On parle du massacre des rhinocéros depuis des décennies en Afrique mais il existait un pays où ces impressionnants animaux étaient encore protégés, c’était l’Afrique du Sud. Mais depuis 2007, on constate une explosion du nombre de Rhinocéros tués pour leur corne. Ils étaient 13 victimes en 2007, 448 en 2011 et au 20 novembre 2014, on estime à 1020 victimes de ce braconnage morbide.

L’Afrique du Sud abrite les trois quart de la population mondiale de Rhinocéros d’Afrique. Et parmi cette population une énorme majorité vit dans le parc Kruger (autour de 9000) et c’est là que le massacre prend le plus d’ampleur. La frontière poreuse avec le Mozambique voisin facilite le travail des braconniers.

Mais le problème est aggravé par la monté des cours (puisqu’il faut bien appeler cela ainsi) du gramme de corne. Cette corne est faite de kératine comme les ongles et non d’ivoire comme les éléphants. De nombreux asiatiques lui prêtent des vertus de toute sorte, la plus connue étant celle sur les performances sexuelles masculines.

Mais la valeur de la corne de rhinocéros est devenue telle que des mafias s’en emparent, mettant des moyens nouveaux et importants sur cette traque. Des hélicoptères, des commandos sur armés entrent dans les réserve, tuent rapidement, profitent de l’isolement et s’évaporent.

Pour contrer cela certaines réserves privées, qui se gardent de faire de la publicité sur la présence de rhino de peur d’attirer les malfaisants, font des ablations préventives de la corne pour leur éviter d’être tuer. Jabulani, le célèbre lodge aux éléphants poursuit avec quelques autres un programme visant à faire vivre les rhino, sans corne. Une mobilisation sans précédent a lieu en Afrique du Sud pour leur sauvetage… au rythme actuel dans 20 ans, il n’y aura plus de rhino sauvages. Sachant qu’ils mettent deux ans pour se reproduire et que les nouveaux nés sont très vulnérables à cause des prédateurs naturels… il s’agit ici d’une situation d’urgence.

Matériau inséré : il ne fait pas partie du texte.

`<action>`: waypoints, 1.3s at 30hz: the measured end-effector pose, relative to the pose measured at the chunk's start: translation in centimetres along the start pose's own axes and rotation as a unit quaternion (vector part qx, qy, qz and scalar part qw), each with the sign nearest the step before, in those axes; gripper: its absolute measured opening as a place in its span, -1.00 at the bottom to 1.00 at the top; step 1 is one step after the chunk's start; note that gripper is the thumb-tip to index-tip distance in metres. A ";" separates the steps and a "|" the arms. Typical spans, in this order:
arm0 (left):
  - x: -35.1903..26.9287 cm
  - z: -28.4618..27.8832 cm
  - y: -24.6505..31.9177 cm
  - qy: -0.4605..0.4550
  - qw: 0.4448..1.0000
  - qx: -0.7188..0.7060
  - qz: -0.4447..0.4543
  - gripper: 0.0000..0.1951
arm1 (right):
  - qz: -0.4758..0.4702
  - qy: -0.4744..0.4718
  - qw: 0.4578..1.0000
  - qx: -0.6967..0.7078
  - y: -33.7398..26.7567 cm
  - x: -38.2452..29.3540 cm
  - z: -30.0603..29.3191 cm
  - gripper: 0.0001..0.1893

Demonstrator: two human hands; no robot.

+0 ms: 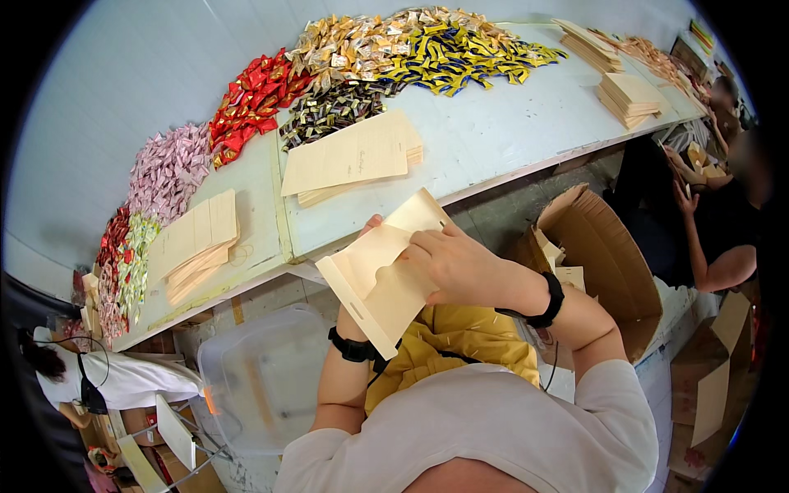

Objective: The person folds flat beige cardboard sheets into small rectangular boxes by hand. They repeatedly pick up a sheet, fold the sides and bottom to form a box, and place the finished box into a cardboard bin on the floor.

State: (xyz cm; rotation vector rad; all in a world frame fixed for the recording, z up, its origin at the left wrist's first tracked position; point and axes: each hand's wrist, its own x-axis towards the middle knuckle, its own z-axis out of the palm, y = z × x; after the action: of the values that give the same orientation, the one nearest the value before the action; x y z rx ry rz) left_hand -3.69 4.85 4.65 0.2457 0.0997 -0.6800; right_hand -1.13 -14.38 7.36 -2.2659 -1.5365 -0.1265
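Observation:
Above my lap I hold a cream paperboard box blank (385,277), partly folded, with slots near two ends. Most of my left hand (371,224) is hidden behind it; a fingertip shows at its upper left edge. My right hand (441,262) has its fingers curled over the right side of the board. In front of me on the white table, a stack of flat paperboard blanks (348,154) bears printed writing. A second stack of blanks (197,237) lies to its left.
Wrapped candies are heaped along the wall: pink (169,172), red (249,101), dark (333,111), and yellow-blue (462,58). A clear plastic bin (265,376) stands at lower left. An open cardboard carton (607,265) holds paperboard pieces at right. People sit at left (123,376) and right (709,222).

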 end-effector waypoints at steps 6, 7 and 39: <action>0.4 -2.4 0.0 -0.023 1.000 -0.013 0.018 -0.54 | 0.034 -0.015 0.999 0.031 -0.1 -0.3 0.6 -0.33; 0.4 -2.4 -0.2 -0.012 0.999 -0.007 0.035 -0.57 | 0.037 -0.011 0.999 0.035 -0.1 -0.4 0.8 -0.34; -0.3 -4.1 -2.6 -0.074 0.977 0.071 0.186 -0.57 | 0.156 -0.051 0.972 0.170 -1.0 -1.6 0.0 -0.42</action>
State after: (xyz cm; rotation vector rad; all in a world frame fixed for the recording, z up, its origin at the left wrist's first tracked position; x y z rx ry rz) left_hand -5.58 4.09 0.24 0.3394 -0.1357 -0.3297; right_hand -2.69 -15.46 7.18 -2.2225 -1.1228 0.3207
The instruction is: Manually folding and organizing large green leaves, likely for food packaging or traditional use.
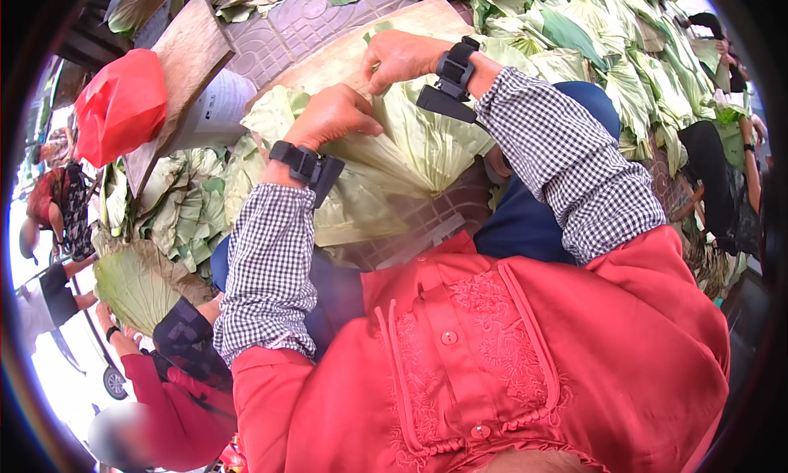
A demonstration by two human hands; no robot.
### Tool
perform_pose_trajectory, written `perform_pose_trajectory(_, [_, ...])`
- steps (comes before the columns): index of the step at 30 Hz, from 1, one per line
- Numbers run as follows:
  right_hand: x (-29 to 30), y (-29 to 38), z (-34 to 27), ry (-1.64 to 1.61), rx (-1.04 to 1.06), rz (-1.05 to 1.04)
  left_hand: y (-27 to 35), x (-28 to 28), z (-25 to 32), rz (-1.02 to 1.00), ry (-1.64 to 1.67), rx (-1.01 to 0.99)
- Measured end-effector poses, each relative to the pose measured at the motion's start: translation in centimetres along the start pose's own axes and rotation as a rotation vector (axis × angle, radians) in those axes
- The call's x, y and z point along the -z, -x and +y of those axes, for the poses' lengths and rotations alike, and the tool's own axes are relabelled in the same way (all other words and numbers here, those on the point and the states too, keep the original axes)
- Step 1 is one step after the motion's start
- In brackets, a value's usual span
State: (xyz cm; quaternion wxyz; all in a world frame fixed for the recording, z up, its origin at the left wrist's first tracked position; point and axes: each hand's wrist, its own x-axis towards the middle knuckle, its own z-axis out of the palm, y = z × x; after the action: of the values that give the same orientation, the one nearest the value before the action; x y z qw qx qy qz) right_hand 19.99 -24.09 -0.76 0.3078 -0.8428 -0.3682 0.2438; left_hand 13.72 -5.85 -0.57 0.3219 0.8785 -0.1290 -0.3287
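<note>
A large pale green leaf (431, 140), creased like a fan, lies over the near part of a wooden board (394, 26) in front of me. My left hand (335, 117) is bent over the leaf's left part, its thumb and fingers pinching a fold. Further up and to the right, my right hand (403, 57) has its fingers curled at the leaf's far edge; whether they grip it is hard to tell. More pale leaf hangs below my left hand, towards my lap. Both wrists wear black straps with small devices.
Piles of leaves (585, 36) lie at the right and more leaves (191, 208) at the left. A white bucket (215, 109) stands beside a tilted wooden plank (197, 48) and a red bag (123, 106). A co-worker (178, 405) holding a leaf (138, 282) is at lower left.
</note>
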Motion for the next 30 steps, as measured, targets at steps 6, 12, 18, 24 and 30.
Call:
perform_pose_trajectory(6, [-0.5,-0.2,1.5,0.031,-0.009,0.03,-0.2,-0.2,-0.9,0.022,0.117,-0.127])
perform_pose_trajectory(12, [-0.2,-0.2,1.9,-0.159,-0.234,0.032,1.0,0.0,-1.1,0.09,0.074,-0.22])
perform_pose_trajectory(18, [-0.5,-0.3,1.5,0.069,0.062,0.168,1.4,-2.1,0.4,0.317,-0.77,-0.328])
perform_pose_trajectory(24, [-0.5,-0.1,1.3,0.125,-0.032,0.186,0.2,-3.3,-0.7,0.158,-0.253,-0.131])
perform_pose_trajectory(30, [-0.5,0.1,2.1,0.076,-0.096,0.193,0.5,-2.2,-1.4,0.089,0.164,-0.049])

Le tourisme avait sauvé en parti les éléphants, en prouvant qu’un éléphant vivant rapportait 60 fois plus que mort grâce au tourisme. Le rhino doit aussi trouver son salut dans l’attractivité qu’il peut représenter pour les voyageurs… Pour contribuer, vous pouvez vous connecter avec plusieurs associations, la plus active et médiatique étant « save the rhino ».